A senior Iranian diplomat says Yemen’s fugitive former President Abd Rabbuh Mansour Hadi has plunged the country into chaos by declaring a separate government in the southern part of the country.
“Sana’a is Yemen’s official and historical capital,” Hossein Amir-Abdollahian, deputy foreign minister for Arab and African affairs, said on Monday, adding, “Yemen’s resigned president should have stayed in Sana’a and shouldn’t have plunged the country into the crisis with his resignation letter.”
The embattled Yemeni president fled Sana’a on February 21 after weeks under effective house arrest and went to Aden, where he highlighted his determination to resume duties.
Hadi (pictured below) stepped down in January, but the Yemeni parliament didn’t approve the resignation which he later withdrew after leaving the capital. The Houthi Ansarullah movement, however, said that Hadi had lost his legitimacy after escaping Sana’a.
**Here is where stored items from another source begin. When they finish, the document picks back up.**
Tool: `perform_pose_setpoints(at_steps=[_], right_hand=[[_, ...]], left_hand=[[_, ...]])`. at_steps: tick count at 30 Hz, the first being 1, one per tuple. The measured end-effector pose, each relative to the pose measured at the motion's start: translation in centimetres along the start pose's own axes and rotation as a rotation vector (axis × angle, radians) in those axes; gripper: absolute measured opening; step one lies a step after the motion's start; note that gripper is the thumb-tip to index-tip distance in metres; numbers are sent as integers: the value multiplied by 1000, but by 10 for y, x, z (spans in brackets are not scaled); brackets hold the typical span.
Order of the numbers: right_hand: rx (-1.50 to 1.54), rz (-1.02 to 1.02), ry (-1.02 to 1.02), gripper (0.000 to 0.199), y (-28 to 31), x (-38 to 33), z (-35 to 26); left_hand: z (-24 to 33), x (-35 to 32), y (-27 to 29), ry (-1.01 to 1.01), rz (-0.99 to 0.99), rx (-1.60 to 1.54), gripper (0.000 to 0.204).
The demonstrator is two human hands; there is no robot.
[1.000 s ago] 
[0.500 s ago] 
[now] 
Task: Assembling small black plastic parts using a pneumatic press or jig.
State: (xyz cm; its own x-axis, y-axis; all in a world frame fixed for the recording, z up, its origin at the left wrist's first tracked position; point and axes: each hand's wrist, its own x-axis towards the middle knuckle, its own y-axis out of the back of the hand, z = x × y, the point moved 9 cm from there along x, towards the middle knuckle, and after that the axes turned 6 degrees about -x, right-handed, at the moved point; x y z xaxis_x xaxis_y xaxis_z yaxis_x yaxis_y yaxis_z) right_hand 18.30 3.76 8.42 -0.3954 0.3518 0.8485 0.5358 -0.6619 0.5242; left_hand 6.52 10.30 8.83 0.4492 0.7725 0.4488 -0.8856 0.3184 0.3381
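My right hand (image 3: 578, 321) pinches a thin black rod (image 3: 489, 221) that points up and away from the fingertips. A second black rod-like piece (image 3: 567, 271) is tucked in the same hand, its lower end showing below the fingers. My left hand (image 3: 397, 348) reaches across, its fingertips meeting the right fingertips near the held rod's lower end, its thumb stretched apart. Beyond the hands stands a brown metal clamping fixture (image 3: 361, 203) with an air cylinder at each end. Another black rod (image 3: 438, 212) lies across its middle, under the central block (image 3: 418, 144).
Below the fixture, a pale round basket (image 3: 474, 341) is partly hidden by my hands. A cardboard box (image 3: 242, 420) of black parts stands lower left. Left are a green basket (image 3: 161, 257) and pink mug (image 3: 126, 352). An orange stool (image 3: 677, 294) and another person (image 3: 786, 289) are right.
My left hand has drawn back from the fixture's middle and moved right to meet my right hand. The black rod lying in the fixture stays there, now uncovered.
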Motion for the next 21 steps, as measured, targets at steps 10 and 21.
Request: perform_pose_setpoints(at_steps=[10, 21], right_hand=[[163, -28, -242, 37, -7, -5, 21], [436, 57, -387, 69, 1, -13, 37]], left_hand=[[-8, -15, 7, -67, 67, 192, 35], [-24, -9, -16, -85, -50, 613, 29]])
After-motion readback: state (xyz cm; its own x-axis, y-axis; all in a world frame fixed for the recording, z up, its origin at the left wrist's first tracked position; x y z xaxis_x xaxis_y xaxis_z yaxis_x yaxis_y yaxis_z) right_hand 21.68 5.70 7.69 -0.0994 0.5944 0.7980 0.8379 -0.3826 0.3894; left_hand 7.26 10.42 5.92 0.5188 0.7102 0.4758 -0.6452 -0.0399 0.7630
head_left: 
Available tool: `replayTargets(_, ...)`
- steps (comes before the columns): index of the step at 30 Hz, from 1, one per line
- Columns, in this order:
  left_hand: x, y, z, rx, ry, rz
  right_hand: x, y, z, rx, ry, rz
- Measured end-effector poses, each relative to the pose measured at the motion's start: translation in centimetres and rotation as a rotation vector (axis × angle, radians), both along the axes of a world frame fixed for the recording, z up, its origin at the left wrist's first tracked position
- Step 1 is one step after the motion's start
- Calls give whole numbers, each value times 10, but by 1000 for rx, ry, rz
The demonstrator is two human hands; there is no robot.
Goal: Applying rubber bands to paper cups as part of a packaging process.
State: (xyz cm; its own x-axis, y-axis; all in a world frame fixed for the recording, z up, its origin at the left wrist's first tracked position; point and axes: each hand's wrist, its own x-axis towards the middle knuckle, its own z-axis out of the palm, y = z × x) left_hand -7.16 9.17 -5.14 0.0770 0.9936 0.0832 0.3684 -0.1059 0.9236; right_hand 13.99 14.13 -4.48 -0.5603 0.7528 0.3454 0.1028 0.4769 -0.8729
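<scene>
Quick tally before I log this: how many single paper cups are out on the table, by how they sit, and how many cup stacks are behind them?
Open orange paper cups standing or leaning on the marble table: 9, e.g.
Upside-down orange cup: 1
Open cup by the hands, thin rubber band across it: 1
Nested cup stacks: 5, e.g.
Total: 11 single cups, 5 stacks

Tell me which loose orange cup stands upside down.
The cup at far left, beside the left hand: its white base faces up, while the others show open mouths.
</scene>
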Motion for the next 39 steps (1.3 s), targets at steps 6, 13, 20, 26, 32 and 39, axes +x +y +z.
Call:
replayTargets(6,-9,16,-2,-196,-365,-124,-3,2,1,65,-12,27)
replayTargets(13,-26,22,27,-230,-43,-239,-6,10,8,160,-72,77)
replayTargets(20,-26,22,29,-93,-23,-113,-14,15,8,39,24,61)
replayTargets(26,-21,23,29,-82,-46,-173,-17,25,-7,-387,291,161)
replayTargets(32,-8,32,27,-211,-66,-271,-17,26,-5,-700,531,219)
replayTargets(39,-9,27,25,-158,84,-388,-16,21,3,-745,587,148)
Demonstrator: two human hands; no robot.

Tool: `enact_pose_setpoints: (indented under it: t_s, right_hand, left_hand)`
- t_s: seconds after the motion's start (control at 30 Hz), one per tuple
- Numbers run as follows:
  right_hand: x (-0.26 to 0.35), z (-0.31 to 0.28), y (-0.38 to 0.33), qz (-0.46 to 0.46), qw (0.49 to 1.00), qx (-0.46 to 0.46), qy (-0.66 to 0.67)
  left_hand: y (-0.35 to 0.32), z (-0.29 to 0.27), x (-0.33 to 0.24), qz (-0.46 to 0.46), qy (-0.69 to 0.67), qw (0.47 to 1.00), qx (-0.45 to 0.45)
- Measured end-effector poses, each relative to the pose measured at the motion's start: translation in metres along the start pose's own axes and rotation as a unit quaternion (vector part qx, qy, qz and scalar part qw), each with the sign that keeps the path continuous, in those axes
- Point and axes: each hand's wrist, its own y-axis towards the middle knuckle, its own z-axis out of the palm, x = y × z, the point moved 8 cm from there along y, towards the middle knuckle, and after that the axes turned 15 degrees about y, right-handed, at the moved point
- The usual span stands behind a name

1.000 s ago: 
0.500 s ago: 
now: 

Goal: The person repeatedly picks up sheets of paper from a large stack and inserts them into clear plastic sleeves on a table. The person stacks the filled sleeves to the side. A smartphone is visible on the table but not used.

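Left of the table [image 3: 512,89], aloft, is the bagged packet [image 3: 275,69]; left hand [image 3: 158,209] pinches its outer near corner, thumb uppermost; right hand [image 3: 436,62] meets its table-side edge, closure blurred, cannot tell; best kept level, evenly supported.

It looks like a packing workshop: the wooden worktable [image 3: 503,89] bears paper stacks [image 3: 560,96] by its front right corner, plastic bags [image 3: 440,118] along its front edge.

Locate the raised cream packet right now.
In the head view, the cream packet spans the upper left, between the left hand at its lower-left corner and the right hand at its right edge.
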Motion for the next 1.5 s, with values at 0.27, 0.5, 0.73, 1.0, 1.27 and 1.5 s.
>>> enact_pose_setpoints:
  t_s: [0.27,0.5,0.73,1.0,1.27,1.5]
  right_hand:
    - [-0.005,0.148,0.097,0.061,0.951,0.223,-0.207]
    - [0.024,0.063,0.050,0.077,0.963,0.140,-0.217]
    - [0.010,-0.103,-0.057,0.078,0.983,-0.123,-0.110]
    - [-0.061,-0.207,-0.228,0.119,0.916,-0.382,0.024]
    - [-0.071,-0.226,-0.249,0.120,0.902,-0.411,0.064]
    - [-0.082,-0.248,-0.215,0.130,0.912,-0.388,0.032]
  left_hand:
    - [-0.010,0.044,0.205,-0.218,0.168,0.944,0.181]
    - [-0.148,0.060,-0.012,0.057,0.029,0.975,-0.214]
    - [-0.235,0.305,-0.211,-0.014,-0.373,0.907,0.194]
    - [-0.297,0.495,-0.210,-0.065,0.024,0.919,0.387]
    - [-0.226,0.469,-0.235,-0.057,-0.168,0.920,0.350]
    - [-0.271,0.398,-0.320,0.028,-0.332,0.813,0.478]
Recently, an aide to Hadi also quoted him as saying that the fugitive leader considers Aden to be Yemen’s capital.
“Those who support Aden for the purpose of the dissolution [of the country] and ignition of civil war are responsible for the consequences of the act,” he added.
The remarks come as some Persian Gulf Arab states, including Saudi Arabia, have already relocated their embassies from Sana’a to Aden.
Amir-Abdollahian added, “Tehran supports national dialog in Yemen involving all parties, because the country belongs to all Yemeni people.”
He further evaluated security in Yemen as “acceptable”, stressing that the Yemeni people will not allow foreigners to interfere in the country’s internal affairs through being united.
He said that Tehran welcomes “national unity, sovereignty, independence, and comprehensive national talks, in Yemen”.
He also said that Iran takes “maintenance of security and fight against terrorism as essential for Yemen.”
Amir-Abdollahian noted that Iran considers the security of Yemen a regional issue.
The Iranian official also said that reports on the suspicious transfer of ISIL terrorists to southern Yemen contradict national and regional security.
In September 2014, the Ansarullah movement gained control of the capital following a four-day battle with army forces loyal to General Ali Mohsen al-Ahmar, the half-brother of the country’s former dictator, Ali Abdullah Saleh.
Before gaining control of Sana’a, the Houthis had set a deadline for the political parties to put aside differences and end the crisis, but the deadline was missed without any change on the country’s political scene.
A few months later, they dissolved the parliament and announced a constitutional declaration on the Transitional National Council following weeks of clashes with government forces.
The Ansarullah revolutionaries say the Yemeni government has been incapable of properly running the affairs of the country and providing security.